20. The composition as claimed in any of claims 1 to 19, which comprises one or more nonionic surfactants.

21. The composition as claimed in claim 20, wherein the surfactants are alkyl polyglycosides, C6-C22-alkyl alcohol polyglycol ethers and/or amine oxides.

22. The composition as claimed in any of claims 1 to 21, which comprises one or more amphoteric surfactants.

23. The composition as claimed in claim 22, wherein the surfactant is betaine.

24. The composition as claimed in any of claims 1 to 23, which additionally comprises hydrophobic components from the group of dialkyl ethers having identical or different C4-C14-alkyl radicals of hydrocarbons having a boiling range from 100 to 300°C of essential oils and mixtures of two or three of said hydrophobic components.

25. The composition as claimed in claim 24, wherein dioctyl ether is present.

26. The composition as claimed in claim 24, wherein hydrocarbons have a boiling range of 100 to 300°C

27. The composition as claimed in claim 24, wherein the essential oils are limonene and pine oil and mixtures thereof.

28. The composition as claimed in any of claims 1 to 27, which additionally comprises one or more phase separation auxiliaries.

29. The composition as claimed in claim 28, wherein magnesium chloride is present.

30. The composition as claimed in any of claims 1 to 29, which additionally comprises one or more builders.

31. The composition as claimed in claim 30, wherein the builders are citric acid or citrates

32. The composition as claimed in claim 30, wherein the builders are triethanolammonium citrate.

33. The composition as claimed in any of claims 1 to 32, which comprises one or more perfume oils.

34. The composition as claimed in any of claims 1 to 33, which comprises one or more enzymes.

35. A method for the preparation of a two or multiphase cleaner as claimed in any of claims 1 to 34 by blending directly from its components, optionally subsequently mixing thoroughly and/or finally allowing the composition to stand for separation of the temporary emulsion.
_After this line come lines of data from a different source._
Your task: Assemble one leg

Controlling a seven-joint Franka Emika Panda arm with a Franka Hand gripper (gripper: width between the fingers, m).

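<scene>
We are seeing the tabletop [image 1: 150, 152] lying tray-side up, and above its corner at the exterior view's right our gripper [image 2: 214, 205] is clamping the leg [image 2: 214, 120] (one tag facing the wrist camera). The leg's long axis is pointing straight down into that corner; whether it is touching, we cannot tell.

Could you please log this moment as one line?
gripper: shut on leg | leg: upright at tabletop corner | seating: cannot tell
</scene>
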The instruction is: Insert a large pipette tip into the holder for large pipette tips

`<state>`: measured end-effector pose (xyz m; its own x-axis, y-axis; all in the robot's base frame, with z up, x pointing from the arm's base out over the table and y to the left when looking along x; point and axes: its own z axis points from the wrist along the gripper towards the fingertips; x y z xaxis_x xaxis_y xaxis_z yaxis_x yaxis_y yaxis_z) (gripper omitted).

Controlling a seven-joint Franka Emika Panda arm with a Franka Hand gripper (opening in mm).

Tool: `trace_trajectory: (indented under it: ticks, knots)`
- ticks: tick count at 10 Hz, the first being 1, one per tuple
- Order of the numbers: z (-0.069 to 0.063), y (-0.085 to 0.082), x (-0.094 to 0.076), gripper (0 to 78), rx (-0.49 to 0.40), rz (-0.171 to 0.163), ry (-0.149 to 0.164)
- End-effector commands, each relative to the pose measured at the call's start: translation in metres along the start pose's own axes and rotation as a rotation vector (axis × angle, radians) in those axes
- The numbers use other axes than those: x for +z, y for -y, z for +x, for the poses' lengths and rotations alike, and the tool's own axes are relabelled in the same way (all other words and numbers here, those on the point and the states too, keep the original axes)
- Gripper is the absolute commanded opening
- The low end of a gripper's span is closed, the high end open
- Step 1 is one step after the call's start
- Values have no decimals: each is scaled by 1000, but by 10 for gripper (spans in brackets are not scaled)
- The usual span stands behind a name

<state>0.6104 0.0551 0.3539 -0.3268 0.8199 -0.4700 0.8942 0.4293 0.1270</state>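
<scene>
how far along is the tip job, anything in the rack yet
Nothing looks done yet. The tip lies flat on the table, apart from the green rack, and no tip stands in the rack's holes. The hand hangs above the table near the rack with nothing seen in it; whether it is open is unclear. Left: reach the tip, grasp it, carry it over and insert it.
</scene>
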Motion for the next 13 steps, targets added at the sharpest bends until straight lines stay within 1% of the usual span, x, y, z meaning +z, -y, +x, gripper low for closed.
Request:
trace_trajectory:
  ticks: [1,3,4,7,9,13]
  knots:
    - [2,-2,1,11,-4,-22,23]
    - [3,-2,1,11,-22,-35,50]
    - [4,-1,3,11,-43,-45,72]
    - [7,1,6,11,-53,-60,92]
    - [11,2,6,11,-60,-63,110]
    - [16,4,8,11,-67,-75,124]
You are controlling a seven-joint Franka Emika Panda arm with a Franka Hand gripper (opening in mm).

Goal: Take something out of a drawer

36. The method as claimed in claim 35, wherein, to establish the quantitative phase ratios following separation of the temporary emulsion, further portions of at least one component are optionally added once or more than once, if necessary the mixture is then mixed thoroughly and/or finally the mixture is left to stand for separation of the temporary emulsion.

37. A method for the preparation of a two- or multiphase composition as claimed in any of claims 1 to 34, wherein, firstly, a single-phase composition is prepared, which is preferably essentially homogeneous and to which further, optionally additional components which effect separation of the composition into two or more phases are then added.

38. The method as claimed in claim 37, wherein the further, optionally additional components are chosen from the group comprising alcohols, acids, bases and/or fatty alcohol polyglycol ethers.

39. The method as claimed in either of claims 37 or 38, wherein, firstly, a homogeneous single-phase composition comprising at least one anionic and/or nonionic and/or amphoteric surfactant and/or at least one builder and/or at least one organic solvent and/or at least one thickener and optionally further additives is prepared, and then citric acid, n-propanol, monoethanolamine, water and optionally fatty alcohol polyglycol ether are added for the purpose of forming a two- or multiphase composition.

40. The method as claimed in claim 39, wherein citric acid monohydrate is present.

41. The method as claimed in any of claims 37 to 40, wherein, firstly, a homogeneous single-phase composition comprising fatty alcohol polyglyol ether sulfate, fatty alcohol polyglycol ether, fatty acid alkanolamide, amine oxide, amphoteric surfactant, betaine, 1,2-propanediol, ethanol, sodium sulfate, sodium chloride, water and optionally further additives is prepared, and then citric acid, n-propanol, monoethanolamine, water and optionally fatty alcohol polyglycol ether are added for the purpose of forming a two- or multiphase composition.

42. The method as claimed in claim 41, wherein citric acid monohydrate is present.

43. The use of a composition as claimed in any of claims 1 to 34 for the cleaning of hard surfaces.

44. The use as claimed in claim 43, wherein the hard surfaces are dishes.